EXERCISE BRIEF>
Find every line in the records below that holds the word "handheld", and copy it out.

EXERCISE MATERIALS>

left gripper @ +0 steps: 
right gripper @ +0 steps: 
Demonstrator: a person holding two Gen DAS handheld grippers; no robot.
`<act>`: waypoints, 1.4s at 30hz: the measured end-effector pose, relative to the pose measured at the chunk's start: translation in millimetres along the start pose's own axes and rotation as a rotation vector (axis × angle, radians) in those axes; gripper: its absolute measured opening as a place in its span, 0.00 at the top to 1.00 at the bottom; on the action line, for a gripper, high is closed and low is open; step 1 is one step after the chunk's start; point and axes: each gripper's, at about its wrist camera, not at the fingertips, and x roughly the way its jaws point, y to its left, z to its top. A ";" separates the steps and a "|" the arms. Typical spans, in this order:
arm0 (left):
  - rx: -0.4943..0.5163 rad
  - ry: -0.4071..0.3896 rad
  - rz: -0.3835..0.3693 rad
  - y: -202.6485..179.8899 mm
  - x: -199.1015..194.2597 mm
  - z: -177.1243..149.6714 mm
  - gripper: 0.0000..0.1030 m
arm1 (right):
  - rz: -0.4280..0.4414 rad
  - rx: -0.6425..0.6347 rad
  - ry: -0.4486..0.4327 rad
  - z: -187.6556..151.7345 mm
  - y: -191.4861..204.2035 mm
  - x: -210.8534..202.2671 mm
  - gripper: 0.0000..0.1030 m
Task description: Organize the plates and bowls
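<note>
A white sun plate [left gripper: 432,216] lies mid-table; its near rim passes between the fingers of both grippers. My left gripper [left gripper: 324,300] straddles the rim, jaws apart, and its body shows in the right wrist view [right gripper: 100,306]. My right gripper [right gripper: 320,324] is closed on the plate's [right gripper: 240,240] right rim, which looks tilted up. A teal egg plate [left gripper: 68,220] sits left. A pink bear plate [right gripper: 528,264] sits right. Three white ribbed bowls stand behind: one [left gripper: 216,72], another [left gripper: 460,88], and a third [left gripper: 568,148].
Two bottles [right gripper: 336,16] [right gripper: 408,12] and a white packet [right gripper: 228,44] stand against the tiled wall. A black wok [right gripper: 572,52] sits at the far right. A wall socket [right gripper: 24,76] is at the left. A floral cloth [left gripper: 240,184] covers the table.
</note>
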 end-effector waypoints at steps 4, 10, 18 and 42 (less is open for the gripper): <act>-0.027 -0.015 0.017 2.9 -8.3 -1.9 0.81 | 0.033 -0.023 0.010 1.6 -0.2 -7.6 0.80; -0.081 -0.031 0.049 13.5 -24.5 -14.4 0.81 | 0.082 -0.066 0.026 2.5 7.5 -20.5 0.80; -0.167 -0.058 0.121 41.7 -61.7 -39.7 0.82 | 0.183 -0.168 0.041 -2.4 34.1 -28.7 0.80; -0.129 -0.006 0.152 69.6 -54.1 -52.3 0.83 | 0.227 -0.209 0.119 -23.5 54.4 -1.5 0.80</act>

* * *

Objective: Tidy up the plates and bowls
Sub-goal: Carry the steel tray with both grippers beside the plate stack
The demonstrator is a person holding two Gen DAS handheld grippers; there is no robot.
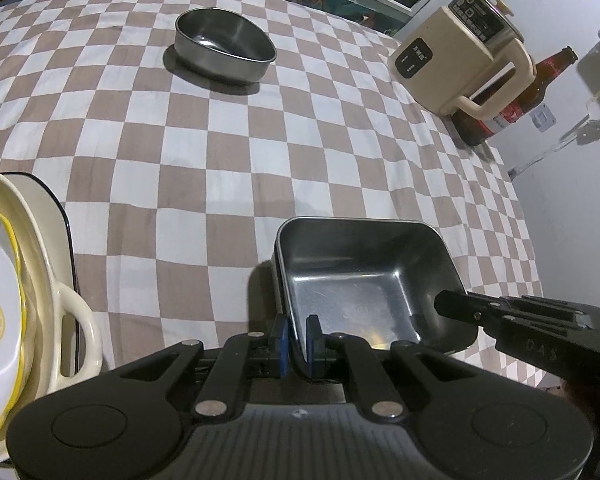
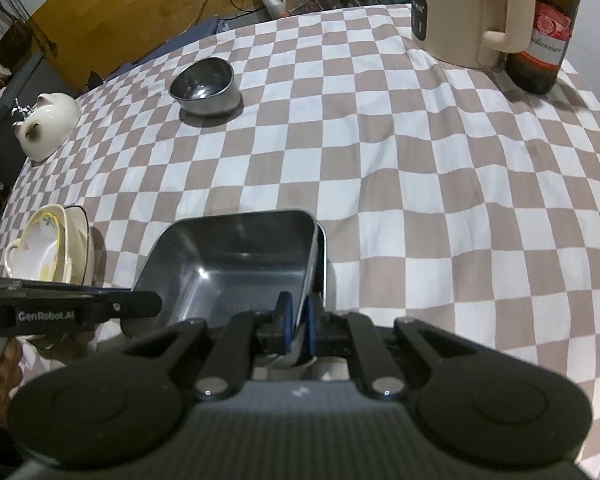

RESULT FOR THIS TASK>
Demonstrator: a person holding two Gen DAS handheld grippers; no robot.
The demonstrator is a person holding two Gen DAS handheld grippers; there is no robot.

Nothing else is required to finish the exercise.